LA SOLEDAD DEL MASCARÓN DE PROA








LA SOLEDAD DEL MASCARÓN DE PROA
               Hubo un tiempo en el que avanzaba orgulloso partiendo las aguas en dos, como un enorme arado que el dios del mar gobernara a su capricho por el único placer de sembrar de espuma y vida la grandiosa llanura del Océano en calma.
            Hubo un tiempo en el que reventaba tempestades, como un audaz ariete contra murallas de agua, como si el dios del mar envidiara el arrojo del hombre y castigara su insolencia ordenando el ataque del viento y la rebelión de las olas.
            Hubo un tiempo en el que el sol secaba su rostro, la brisa le susurraba y la luna teñía de plata la pátina de verdín que le cubría.
            Hubo un tiempo en el que los delfines danzaban a su alrededor. Hubo un tiempo en el que soñó con sirenas…
            Hubo un tiempo en el que el dios del mar le deseó.        Y le engañó: “Verás sirenas” le dijo mientras lo engullía hasta lo más hondo de su vientre, pero no fue cierto
            Incrustado en el fondo del abismo, el viejo mascarón de proa sobrevive; bajo el limo, el tiempo ha ido enterrando su torso musculado y sus hombros de coloso. Sólo su faz aguanta, digna, escorada a estribor. De su gran barco primero quedó un escuálido esqueleto de madera que se fue desintegrando poco a poco, hasta formar parte del cieno. El viejo mascarón de proa no lo echa de menos.
            A veces el viejo mascarón quiere volver a ser inocente y crédulo y sueña con que el dios del mar no le haya olvidado del todo y se acuerde de su promesa. A veces, muy pocas veces, se atreve a soñar con su sirena.
            En el oscuro universo, los seres vivos se respetan pero no se escuchan. En el oscuro y lento universo no hay flores, ni siquiera humildes algas.
            Ahora es ciego, como la multitud de criaturas que flotan perezosamente a su alrededor:  frágiles octópodos transparentes con aletas como grandes antenas; millones de gusanos, habitantes de la ciénaga; cangrejos albinos, larvas envueltas en capullos relucientes  y peces monstruosos de grandes bocas, siempre hambrientos.  
            Primero llega un rumor, de lejos, de arriba.
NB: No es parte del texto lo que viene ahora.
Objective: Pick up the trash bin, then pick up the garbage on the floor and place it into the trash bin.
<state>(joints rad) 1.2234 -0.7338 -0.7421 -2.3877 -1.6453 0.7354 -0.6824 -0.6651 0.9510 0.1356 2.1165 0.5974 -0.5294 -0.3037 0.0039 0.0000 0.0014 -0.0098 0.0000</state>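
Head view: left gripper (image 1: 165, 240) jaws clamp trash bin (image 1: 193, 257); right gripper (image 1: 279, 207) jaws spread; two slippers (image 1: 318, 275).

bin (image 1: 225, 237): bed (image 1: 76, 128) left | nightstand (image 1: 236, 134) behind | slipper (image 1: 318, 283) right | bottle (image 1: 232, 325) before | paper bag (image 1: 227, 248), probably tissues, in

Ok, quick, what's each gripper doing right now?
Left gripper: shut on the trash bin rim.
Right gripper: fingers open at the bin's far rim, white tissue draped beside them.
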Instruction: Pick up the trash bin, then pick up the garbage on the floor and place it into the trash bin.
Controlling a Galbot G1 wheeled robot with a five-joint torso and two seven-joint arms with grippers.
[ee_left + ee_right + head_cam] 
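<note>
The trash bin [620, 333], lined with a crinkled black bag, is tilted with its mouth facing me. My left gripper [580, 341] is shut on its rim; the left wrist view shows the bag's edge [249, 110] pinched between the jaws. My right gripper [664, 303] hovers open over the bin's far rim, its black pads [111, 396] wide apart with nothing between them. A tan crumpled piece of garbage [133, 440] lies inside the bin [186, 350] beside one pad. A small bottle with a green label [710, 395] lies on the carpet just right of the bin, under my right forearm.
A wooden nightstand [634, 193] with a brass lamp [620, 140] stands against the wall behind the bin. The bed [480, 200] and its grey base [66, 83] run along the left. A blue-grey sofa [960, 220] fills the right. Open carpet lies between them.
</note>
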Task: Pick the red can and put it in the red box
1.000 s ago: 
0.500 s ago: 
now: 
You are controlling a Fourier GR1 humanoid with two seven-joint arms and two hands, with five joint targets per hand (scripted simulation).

Después todo tiembla y los seres abisales huyen y se esconden.
Una columna de luz horada el frio y comienza una lluvia de fragmentos del mundo exterior. El viejo mascarón de proa reconoce los signos del hombre en los objetos, las materias y los atavíos.
No los ha añorado. Sabe que en breve serán nada.
Son sus ojos ciegos los que la presienten, los que la ven caer. Una sutil danza acompaña su descenso. No es una sirena; su cuerpo no aletea; su boca no sonríe.
Allá arriba dejó su vida. Es una náufraga, como él.
El dios del mar lo permite. Los brazos de la muchacha muerta se enredan alrededor del viejo mascarón de proa, que la acoge y la protege, agradecido.
Hubo un tiempo en el que el viejo mascarón de proa quiso gritar su soledad al frio, lento y oscuro universo. Ahora, abrazado a su náufraga, sólo espera que llegue otro  tiempo en el que la vida siga su curso y trueque la materia fundida de ambos en las únicas plantas del abismo: las pétreas ramas de los corales.